• _TASK BRIEF_
Return every line below in which "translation" appears.

-- Opening Marker --

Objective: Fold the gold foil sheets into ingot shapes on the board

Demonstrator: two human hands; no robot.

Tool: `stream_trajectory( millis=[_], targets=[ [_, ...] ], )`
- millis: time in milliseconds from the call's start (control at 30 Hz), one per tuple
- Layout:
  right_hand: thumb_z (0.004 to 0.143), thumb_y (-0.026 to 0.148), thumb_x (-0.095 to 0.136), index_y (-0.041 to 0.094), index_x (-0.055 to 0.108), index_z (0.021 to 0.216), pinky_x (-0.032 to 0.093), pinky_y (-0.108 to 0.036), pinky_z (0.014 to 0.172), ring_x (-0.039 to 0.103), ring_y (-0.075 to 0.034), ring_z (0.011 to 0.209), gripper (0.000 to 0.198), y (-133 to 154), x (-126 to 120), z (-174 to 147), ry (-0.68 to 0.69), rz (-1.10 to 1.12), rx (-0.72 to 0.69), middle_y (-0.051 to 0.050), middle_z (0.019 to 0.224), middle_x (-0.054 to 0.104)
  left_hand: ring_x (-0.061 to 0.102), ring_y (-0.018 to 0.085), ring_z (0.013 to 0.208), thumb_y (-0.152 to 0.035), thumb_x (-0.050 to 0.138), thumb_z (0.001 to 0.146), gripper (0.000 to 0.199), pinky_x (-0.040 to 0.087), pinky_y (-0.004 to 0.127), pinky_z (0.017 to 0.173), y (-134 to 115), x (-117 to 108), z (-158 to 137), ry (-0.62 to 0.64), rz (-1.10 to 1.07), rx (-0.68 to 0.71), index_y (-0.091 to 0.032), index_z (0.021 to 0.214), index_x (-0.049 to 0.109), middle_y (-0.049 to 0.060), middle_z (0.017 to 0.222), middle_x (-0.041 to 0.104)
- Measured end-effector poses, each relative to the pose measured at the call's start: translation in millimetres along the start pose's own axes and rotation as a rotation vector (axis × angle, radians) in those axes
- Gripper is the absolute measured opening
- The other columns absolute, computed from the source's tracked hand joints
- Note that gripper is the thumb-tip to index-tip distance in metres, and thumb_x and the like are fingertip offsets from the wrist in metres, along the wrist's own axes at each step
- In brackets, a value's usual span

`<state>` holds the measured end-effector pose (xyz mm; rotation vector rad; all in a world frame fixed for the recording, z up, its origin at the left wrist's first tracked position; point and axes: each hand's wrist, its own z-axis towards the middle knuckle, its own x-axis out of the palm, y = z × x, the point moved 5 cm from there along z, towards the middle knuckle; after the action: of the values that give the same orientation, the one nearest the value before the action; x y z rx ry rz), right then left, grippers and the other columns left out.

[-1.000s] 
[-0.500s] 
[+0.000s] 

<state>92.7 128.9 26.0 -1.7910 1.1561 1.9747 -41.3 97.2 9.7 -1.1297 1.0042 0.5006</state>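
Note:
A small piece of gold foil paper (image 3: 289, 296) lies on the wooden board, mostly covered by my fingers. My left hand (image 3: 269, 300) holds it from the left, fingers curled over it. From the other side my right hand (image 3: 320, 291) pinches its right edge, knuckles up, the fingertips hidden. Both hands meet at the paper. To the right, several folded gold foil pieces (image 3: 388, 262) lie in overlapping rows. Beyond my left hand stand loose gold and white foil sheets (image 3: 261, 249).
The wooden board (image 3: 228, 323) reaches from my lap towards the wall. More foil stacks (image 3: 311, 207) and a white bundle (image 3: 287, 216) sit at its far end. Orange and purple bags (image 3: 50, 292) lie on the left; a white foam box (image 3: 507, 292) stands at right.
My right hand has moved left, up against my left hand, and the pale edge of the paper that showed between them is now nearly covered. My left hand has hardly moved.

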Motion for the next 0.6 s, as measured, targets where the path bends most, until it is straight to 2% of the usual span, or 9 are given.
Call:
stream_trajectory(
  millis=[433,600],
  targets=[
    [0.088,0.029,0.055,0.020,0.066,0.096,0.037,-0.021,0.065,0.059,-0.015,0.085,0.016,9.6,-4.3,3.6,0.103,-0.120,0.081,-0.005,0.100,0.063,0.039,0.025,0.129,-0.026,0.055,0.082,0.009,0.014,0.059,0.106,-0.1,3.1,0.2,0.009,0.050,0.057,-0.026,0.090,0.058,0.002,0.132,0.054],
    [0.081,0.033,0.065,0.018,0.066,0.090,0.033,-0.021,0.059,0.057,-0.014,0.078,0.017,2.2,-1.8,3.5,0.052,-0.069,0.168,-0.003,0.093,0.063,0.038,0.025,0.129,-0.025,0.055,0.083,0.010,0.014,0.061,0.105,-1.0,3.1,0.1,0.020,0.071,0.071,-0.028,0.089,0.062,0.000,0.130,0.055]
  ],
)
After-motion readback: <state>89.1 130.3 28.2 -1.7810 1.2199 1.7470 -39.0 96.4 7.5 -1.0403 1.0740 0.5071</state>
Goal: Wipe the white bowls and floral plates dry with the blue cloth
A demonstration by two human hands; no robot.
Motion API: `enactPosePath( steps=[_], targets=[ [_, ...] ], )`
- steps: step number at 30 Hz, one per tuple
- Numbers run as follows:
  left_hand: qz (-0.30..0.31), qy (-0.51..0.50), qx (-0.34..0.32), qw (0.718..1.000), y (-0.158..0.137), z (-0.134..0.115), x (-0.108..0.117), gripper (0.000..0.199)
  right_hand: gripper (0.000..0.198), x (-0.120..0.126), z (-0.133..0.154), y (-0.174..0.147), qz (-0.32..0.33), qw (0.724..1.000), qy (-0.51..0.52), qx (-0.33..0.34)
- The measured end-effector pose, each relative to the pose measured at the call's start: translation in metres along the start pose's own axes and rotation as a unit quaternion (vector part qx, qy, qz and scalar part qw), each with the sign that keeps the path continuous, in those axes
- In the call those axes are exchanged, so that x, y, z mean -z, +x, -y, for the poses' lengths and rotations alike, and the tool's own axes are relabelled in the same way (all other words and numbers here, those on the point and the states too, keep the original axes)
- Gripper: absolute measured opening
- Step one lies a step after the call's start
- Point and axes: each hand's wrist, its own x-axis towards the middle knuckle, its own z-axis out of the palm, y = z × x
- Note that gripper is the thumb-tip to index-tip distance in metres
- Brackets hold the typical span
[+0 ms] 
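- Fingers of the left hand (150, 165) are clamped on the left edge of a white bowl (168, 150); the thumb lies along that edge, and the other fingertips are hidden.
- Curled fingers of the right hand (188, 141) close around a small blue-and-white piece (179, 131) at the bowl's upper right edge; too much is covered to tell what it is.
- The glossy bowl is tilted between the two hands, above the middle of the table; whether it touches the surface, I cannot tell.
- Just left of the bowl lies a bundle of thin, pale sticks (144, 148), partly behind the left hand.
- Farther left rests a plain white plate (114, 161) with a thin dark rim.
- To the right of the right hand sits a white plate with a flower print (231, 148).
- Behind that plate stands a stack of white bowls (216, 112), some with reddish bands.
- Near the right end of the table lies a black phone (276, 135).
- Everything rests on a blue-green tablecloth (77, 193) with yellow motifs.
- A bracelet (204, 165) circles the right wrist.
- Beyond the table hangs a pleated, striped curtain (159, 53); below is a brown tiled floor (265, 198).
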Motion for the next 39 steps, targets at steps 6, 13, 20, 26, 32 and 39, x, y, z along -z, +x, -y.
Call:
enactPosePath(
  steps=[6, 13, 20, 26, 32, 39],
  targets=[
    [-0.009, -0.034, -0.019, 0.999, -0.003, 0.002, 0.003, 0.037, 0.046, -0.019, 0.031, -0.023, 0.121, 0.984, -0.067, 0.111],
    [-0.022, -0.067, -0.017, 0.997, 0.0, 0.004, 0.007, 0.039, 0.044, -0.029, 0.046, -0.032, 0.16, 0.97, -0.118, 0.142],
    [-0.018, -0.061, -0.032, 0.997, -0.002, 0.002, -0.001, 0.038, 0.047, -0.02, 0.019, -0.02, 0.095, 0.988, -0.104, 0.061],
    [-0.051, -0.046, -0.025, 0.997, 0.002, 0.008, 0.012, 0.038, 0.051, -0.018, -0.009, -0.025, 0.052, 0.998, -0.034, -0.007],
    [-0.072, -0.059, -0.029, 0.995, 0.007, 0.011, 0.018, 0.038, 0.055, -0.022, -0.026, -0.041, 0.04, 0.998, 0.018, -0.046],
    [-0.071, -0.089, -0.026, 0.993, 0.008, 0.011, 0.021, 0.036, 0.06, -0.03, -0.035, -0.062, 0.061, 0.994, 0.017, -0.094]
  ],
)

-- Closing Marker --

• _WRITTEN SOLUTION_
- Measured end-effector poses, each relative to the pose measured at the call's start: translation in millimetres along the start pose's own axes and rotation as a rotation vector (axis × angle, radians) in those axes
- The measured end-effector pose, each relative to the pose measured at the call's start: translation in metres along the start pose's own axes and rotation as a unit quaternion (vector part qx, qy, qz and scalar part qw), each with the sign that keeps the path continuous, in those axes

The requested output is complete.